Buccaneer Energy
Take Two.
In mid-December, I wrote about Buccaneer Energy as a beaten-down micro-cap trading at under £1 million.
At the time, management had identified an opportunity to commercialise associated gas from the Allar-1 well via on-site Bitcoin mining — a logical enough solution for stranded gas volumes too small for pipeline infrastructure.
The well was drilled to make that project work. It came up dry. No gas, no Bitcoin project. The pivot away from it wasn’t a change of heart — it was the only rational response to a well that didn’t deliver.
Then we had the turnaround.
I like these kinds of plays.
The thesis I laid out was simple.
Strip away the noise — the failed well, the dilution, the crypto sideshow — and what remained was a portfolio of producing East Texas oil fields generating cash flow, a management team with solid industry credentials, and a proved reserve base independently valued at approximately $9.6 million against a market cap that had fallen below £1 million.
Even allowing for every legitimate concern about liquidity, execution risk and balance sheet fragility, that discount was appetising.
Five months later, the market cap has edged up to £1.7 million and NPV10 has grown to approximately $10.5 million. But the gap between what the market says this business is worth and what the reserves say it is worth has actually widened.
And the underlying business has made measurable progress.
January Reserve Update
The first material development came on 28 January, when Buccaneer announced the results of WAFD Bank’s annual borrowing base review.
On the surface, a borrowing base update from a regional US lender to a sub-£2 million AIM company is not the kind of announcement that matters.
But WAFD had cut its near-term oil price assumption by $7.45 per barrel — a 14% reduction — reflecting its more conservative view on global oil markets. When lenders revise price decks downward, reserve valuations typically follow.
Proved reserve volumes usually shrink as marginal barrels fall below the economic threshold.
But that didn’t happen here. Total net proved reserves increased by 6%, from 630,320 barrels to 667,850 barrels. NPV10 held at $9.6 million — essentially flat despite the more punishing price assumption. The borrowing base was confirmed at $4.25 million.
What that means in practice is that the underlying barrels are working harder than they were a year ago. Lower costs, better well performance, or both.
The operational improvements management had been talking about — the 25% reduction in operating expenses, the Pine Mills workover programme, the Phase 2 activity through year-end — were showing up in the reserve engineer’s numbers, not just the RNSs.

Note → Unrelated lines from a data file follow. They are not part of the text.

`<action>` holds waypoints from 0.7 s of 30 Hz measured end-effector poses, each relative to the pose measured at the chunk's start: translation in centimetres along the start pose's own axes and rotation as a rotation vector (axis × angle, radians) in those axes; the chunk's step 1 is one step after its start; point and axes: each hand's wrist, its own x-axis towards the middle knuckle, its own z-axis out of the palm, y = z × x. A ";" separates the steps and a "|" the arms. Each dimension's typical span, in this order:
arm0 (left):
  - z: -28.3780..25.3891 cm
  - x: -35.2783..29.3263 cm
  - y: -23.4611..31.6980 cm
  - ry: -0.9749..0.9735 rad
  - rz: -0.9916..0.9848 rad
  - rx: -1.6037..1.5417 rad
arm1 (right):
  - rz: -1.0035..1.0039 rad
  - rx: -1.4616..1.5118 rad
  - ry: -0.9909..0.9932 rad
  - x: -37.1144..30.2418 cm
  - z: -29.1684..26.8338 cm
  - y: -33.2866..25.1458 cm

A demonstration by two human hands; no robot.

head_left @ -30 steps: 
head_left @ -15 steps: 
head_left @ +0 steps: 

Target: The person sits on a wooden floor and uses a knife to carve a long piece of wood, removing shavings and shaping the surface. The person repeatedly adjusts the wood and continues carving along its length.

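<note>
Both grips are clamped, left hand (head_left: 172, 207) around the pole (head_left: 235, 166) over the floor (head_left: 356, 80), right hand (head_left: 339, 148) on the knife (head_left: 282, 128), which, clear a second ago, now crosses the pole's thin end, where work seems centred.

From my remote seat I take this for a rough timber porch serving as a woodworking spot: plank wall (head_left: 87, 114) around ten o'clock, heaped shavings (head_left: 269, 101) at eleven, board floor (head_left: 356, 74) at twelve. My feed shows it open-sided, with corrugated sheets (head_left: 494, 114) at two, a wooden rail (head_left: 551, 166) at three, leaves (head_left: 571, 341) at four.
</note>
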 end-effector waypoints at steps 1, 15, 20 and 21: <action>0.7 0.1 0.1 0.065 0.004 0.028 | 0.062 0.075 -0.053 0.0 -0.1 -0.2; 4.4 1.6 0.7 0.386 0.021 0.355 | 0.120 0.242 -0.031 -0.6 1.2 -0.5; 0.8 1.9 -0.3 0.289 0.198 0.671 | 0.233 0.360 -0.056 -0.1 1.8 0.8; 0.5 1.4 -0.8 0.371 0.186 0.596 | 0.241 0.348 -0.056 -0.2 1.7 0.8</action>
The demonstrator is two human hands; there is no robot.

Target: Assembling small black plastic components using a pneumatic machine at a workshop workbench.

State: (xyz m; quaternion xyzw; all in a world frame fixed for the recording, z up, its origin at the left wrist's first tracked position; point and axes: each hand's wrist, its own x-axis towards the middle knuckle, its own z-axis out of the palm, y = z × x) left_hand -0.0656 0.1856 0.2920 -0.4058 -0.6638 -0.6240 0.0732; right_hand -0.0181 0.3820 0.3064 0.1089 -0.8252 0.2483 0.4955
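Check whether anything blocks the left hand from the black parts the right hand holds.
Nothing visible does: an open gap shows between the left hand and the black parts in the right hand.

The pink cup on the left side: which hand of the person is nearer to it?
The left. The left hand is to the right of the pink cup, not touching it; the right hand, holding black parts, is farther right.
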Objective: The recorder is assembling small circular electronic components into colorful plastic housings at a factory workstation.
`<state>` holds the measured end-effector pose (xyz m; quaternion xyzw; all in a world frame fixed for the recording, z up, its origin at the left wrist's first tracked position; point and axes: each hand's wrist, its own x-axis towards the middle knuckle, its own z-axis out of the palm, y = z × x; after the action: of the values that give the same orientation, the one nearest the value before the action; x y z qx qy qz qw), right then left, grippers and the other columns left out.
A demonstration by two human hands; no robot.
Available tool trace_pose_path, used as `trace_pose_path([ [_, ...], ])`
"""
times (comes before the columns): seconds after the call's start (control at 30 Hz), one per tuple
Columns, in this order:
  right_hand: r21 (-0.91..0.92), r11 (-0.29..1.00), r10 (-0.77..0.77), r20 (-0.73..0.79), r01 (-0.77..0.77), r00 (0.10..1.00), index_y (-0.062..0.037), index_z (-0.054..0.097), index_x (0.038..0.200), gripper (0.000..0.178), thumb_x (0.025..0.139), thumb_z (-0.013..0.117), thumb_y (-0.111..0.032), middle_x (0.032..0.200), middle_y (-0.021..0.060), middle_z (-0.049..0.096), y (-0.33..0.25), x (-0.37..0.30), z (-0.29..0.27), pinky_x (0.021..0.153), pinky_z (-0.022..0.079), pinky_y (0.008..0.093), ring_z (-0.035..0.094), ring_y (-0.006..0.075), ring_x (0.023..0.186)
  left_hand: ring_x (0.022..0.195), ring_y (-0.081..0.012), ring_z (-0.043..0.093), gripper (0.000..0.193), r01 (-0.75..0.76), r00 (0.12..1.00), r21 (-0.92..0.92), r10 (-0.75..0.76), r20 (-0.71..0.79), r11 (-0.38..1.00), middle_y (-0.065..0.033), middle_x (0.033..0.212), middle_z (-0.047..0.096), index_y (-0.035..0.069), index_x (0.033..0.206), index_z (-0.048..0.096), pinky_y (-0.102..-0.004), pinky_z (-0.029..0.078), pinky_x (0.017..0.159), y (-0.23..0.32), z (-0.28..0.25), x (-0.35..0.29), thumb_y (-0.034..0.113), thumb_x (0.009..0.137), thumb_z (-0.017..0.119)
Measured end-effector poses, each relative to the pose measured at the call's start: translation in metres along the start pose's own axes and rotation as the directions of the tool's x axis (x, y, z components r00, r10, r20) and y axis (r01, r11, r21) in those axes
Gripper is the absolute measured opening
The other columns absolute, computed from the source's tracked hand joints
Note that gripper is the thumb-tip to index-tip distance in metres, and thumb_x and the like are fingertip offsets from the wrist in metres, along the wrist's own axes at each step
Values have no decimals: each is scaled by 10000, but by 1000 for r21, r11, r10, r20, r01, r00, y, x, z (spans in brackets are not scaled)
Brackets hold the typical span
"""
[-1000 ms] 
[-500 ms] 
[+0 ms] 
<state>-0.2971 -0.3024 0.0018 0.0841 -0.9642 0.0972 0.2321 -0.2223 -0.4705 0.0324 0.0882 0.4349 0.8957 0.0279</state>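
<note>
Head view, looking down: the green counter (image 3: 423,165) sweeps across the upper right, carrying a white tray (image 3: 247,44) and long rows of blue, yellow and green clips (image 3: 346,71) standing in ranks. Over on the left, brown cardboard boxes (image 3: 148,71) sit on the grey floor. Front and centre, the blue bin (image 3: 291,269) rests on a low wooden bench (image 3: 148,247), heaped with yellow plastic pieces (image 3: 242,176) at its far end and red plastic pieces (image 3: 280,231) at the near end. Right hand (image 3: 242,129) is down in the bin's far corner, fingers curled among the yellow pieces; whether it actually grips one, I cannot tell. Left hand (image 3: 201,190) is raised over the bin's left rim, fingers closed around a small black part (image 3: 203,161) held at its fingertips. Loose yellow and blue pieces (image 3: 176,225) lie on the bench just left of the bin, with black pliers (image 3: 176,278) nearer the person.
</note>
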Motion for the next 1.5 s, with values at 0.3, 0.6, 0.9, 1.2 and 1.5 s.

The breakdown is also instructive. Proved Developed Non-Producing reserves grew from 177,770 gross barrels to 344,260 gross barrels — nearly doubling.
That category represents wells that have been worked over or are awaiting minor intervention to return to production. It is, in other words, near-term production sitting ready to be switched on.
The growth there reflects the workover programme bearing fruit and positions the company well for incremental production additions without significant capital outlay.
February Pilot
The February announcement was different.
Buccaneer announced the results of an Organic Oil Recovery pilot in the Battery 3 area of its northern Pine Mills field.
OOR is a process that involves injecting a nutrient mixture into the reservoir to stimulate naturally occurring microorganisms. These microbes alter their surface properties in a way that reduces the interfacial tension between rock and oil — effectively loosening residual oil that has been left behind by conventional waterflood, improving its mobility and enabling it to be produced.
The technology is not new. But results vary, and the Pine Mills pilot delivered results at the top end of what anyone was expecting.
Prior to treatment, production from the Battery 3 area averaged 15 bopd. After treatment, it averaged 30 bopd — a clean doubling. One of the treated producers even saw its water cut fall from 80% to 0% immediately following treatment.
A well producing mostly water becomes a well producing almost entirely oil. The economics of that single change are significant.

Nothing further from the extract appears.